NOISE & NATION
Lime Rickey International’s MALAYEEN
By Leyya Mona Tawil
Noise & Nation is an accumulation of transmissions in literary, performance, sound, and visual form that attend to diaspora, temporality and the post-border body. Lime Rickey International’s Malayeen is a performance score, accounted here as a dream.
Sabr.
She is still, in a triangle surrounded by gold.
Kings fill time with their shadows and sounds.
BEHOLD! I put my words into your mouth.
THE HYMN
The vibrations enter your organs before they enter your eyes
She prepares by scrolling ripples through her bones.
Her hands meet behind her.
Her heart bends before her.
Her exhales define the sanctuary, the geography.

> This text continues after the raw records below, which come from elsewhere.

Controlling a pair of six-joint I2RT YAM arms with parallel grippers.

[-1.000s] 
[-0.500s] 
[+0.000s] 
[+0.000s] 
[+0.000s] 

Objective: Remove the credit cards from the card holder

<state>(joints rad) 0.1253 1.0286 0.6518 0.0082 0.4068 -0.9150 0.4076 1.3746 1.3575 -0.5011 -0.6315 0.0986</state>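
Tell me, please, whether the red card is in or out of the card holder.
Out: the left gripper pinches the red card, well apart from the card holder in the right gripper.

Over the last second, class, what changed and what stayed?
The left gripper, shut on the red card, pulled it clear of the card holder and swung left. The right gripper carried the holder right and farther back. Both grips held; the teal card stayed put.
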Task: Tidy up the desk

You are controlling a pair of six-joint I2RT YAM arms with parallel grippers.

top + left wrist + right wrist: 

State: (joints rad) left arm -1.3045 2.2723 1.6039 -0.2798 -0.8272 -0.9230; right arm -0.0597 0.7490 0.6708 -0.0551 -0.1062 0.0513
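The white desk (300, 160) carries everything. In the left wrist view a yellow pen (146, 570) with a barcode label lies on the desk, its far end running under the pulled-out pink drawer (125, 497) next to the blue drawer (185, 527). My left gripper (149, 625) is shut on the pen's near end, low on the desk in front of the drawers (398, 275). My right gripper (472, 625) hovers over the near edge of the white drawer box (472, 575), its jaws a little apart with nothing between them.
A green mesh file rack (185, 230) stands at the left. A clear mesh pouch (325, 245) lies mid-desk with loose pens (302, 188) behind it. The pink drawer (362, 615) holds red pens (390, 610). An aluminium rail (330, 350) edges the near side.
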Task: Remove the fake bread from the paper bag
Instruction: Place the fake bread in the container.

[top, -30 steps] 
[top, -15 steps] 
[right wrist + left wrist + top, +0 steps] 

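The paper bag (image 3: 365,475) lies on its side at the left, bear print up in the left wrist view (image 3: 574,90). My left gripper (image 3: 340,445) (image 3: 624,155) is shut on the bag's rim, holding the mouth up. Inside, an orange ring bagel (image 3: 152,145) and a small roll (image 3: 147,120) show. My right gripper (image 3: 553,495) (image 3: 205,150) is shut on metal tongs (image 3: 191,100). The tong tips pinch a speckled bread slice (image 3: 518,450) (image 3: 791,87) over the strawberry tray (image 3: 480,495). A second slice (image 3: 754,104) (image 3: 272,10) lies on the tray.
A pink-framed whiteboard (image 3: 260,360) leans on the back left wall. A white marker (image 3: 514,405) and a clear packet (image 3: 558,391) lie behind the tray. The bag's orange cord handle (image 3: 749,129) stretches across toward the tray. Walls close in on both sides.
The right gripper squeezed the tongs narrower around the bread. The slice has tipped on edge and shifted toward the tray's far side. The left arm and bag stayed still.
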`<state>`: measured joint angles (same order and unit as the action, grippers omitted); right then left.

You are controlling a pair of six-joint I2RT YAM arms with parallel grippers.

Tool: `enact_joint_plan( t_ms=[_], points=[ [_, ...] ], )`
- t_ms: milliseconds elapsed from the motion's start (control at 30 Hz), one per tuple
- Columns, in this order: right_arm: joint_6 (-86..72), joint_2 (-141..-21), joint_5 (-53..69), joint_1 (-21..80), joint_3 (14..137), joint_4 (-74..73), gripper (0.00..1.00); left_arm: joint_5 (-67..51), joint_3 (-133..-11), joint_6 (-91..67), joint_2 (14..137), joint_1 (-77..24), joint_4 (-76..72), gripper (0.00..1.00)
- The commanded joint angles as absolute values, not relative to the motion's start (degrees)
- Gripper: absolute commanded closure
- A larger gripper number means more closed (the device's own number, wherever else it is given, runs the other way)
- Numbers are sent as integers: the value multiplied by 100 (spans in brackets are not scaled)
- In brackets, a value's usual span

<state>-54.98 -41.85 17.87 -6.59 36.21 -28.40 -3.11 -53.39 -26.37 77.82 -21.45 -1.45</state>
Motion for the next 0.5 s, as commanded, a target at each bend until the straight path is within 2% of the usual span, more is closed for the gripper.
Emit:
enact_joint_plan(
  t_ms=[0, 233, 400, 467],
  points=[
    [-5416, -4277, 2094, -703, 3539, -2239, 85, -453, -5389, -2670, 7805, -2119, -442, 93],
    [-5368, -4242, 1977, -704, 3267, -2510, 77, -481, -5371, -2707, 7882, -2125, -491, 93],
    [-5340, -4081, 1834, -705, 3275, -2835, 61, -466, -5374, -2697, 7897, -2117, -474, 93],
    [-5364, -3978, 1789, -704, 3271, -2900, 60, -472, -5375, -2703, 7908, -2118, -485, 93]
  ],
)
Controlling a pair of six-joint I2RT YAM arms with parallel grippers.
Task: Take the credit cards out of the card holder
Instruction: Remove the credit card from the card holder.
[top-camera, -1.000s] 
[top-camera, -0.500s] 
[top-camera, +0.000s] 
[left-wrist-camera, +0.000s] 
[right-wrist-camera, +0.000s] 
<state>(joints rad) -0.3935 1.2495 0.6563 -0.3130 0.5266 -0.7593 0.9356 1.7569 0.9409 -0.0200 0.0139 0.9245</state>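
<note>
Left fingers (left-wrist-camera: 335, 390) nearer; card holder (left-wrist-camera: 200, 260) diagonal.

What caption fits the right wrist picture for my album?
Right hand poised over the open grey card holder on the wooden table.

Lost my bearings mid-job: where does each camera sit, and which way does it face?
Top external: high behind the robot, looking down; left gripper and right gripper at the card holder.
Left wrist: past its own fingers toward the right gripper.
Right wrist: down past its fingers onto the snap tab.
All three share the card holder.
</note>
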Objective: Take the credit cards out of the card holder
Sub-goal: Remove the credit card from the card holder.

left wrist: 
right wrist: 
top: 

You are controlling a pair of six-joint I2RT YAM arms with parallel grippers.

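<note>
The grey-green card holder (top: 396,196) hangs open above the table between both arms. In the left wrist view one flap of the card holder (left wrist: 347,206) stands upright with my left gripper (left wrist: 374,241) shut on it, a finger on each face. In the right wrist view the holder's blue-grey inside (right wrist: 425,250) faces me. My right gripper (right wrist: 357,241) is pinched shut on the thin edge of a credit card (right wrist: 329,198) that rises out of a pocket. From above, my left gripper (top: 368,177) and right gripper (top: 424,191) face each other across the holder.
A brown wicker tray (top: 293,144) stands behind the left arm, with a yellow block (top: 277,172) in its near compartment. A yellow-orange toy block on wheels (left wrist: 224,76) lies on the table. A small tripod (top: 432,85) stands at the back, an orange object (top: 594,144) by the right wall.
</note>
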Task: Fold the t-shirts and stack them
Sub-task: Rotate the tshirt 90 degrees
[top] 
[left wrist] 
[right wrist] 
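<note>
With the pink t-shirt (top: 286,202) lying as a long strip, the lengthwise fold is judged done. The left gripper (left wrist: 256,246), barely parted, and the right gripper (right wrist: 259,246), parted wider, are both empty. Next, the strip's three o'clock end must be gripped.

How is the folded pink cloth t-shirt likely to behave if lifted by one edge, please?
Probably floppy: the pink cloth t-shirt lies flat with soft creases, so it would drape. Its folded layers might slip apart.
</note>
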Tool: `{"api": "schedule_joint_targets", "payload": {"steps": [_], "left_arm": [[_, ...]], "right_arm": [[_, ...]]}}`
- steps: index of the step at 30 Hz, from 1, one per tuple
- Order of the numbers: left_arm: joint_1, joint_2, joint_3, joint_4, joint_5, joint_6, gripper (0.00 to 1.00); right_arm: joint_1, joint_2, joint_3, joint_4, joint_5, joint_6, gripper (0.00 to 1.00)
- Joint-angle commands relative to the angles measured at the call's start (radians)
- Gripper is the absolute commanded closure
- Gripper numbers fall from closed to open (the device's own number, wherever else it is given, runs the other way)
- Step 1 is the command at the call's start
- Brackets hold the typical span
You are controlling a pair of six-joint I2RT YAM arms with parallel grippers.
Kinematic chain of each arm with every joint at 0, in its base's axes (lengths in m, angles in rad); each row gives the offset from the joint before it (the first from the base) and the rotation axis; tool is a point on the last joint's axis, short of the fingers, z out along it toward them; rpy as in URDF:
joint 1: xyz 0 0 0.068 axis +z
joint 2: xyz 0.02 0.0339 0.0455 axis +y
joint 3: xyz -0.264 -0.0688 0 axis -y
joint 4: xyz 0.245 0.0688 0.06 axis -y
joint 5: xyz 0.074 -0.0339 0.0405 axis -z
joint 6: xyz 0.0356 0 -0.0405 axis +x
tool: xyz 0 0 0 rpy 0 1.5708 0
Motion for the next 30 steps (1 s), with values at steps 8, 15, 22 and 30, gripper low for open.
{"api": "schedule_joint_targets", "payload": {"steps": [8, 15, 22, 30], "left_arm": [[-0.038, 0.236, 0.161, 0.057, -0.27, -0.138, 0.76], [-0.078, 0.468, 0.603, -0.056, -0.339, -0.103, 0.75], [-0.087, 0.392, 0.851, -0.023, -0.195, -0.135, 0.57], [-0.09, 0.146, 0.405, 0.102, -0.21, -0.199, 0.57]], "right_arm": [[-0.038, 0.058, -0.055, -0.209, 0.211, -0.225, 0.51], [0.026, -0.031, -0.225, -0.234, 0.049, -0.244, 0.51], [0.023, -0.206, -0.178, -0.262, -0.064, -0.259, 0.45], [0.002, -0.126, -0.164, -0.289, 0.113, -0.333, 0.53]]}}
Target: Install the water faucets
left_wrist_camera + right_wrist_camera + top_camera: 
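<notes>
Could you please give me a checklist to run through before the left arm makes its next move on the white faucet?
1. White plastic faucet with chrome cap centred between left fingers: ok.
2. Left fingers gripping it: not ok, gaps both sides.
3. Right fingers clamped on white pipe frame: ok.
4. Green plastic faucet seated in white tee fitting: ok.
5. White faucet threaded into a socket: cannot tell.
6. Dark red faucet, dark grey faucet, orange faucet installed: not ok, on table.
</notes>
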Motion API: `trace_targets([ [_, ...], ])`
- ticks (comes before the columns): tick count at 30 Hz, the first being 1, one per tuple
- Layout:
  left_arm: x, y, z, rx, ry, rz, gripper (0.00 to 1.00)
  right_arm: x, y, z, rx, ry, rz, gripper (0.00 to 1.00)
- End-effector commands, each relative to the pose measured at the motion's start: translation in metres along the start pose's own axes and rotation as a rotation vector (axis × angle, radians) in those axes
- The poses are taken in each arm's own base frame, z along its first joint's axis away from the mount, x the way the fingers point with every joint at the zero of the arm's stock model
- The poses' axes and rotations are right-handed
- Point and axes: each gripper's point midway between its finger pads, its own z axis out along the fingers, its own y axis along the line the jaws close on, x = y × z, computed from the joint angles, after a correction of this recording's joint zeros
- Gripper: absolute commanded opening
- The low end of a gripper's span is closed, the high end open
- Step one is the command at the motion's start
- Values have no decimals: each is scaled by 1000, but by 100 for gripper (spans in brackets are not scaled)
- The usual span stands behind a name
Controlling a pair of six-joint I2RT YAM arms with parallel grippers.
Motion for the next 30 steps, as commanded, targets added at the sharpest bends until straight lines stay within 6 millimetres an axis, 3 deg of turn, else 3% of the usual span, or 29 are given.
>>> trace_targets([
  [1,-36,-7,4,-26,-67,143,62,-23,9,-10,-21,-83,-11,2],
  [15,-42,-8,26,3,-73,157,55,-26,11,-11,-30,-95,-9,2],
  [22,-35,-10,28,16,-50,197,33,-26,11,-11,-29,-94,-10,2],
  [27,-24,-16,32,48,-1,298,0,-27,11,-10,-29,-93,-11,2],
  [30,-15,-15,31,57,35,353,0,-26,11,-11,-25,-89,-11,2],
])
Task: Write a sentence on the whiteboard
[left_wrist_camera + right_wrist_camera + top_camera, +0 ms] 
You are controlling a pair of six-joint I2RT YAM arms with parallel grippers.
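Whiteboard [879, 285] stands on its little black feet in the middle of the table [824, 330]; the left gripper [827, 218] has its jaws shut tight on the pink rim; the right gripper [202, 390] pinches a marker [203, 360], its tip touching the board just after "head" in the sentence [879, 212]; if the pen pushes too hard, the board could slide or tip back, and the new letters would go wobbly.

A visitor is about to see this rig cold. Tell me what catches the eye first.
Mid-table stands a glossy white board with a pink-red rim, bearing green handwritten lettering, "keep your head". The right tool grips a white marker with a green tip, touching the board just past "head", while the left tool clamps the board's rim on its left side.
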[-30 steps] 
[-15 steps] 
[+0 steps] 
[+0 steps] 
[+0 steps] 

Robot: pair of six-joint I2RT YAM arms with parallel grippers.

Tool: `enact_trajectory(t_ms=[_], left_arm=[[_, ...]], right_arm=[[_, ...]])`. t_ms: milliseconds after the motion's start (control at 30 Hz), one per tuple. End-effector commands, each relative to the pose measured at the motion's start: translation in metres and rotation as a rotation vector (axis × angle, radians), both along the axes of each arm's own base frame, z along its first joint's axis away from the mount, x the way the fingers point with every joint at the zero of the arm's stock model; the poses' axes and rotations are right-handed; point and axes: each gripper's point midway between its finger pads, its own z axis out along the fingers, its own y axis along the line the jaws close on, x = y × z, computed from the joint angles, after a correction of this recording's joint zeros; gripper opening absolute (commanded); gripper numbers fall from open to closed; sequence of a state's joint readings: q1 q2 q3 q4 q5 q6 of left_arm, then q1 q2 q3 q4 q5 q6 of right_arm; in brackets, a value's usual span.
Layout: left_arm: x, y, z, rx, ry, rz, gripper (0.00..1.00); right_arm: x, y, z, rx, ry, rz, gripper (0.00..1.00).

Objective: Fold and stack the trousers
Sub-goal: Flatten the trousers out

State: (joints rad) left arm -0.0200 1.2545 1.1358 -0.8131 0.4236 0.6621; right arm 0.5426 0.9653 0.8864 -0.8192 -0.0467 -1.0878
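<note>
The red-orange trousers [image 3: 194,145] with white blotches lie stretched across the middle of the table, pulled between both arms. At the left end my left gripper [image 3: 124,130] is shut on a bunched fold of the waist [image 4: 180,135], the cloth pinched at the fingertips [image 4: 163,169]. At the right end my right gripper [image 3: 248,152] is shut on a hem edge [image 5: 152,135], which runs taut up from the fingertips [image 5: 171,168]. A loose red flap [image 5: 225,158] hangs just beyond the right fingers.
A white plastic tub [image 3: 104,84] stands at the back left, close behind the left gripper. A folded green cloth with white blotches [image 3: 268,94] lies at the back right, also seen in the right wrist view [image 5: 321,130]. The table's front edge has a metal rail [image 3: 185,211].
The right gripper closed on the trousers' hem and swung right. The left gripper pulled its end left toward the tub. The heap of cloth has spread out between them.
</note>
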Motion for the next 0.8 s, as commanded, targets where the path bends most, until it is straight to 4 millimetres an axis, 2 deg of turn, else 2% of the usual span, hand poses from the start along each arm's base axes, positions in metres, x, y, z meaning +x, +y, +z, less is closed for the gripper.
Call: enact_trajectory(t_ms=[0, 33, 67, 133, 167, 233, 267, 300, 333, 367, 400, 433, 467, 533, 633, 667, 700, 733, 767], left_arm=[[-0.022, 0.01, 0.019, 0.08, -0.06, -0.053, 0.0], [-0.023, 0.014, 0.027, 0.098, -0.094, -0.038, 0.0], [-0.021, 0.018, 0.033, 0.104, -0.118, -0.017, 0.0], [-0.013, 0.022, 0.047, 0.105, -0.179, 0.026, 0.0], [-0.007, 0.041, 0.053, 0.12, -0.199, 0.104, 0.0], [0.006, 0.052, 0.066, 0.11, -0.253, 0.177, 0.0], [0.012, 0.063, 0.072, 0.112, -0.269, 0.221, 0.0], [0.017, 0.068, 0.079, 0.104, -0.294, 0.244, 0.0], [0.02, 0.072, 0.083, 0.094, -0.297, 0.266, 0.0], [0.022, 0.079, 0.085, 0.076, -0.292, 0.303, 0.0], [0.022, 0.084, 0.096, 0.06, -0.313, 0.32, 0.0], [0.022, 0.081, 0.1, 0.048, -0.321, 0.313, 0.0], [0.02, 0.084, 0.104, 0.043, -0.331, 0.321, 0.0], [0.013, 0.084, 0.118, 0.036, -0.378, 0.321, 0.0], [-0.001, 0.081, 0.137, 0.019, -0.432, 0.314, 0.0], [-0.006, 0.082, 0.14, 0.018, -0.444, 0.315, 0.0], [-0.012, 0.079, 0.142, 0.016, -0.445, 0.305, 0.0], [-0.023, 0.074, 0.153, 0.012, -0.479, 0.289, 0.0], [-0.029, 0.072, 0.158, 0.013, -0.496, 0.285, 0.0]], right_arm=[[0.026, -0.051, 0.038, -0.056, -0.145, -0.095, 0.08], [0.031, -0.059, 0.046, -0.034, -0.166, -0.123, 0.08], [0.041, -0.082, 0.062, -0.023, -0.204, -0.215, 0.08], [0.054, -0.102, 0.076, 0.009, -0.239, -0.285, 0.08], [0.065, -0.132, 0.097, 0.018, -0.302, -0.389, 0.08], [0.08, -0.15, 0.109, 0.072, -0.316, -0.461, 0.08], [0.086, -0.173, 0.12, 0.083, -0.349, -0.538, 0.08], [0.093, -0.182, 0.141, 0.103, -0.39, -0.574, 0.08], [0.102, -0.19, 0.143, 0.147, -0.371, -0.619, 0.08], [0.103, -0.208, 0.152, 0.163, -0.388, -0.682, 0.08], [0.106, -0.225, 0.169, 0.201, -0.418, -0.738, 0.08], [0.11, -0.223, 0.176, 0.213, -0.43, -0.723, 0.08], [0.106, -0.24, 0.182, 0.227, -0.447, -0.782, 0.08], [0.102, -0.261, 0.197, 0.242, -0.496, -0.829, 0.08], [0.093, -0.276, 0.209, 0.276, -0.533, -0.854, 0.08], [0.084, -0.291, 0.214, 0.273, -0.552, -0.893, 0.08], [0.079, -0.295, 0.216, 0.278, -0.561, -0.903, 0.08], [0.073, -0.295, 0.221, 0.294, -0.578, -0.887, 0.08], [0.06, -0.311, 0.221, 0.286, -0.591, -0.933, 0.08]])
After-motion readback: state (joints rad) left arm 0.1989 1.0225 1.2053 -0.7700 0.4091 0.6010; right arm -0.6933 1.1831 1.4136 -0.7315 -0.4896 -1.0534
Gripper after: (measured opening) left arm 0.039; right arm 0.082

A hymn for the weeping prophet pours onto the ground.
Jeremiah We weep
Jeremiah We wrath
Jeremiah We burn
City and world
City and world
It falls to the ground, like faith. It is called nation.
Porous and deceptive as skin.
I make murderers look like saints and saints look like thieves.1
THE BATTLECRY
Roll call for togetherness.
Where are the millions?
Where are the millions!
Where are your voices
Where are your forces
اين الملايين؟
اين الملايين!
اين اصواتكم
أين قواتكم
She traces the ghosts, she drops to her knees.
She trembles out.
Her spine strikes the beats, shrieks, sheiks.
The land like sky like ocean/ infinite and rippling.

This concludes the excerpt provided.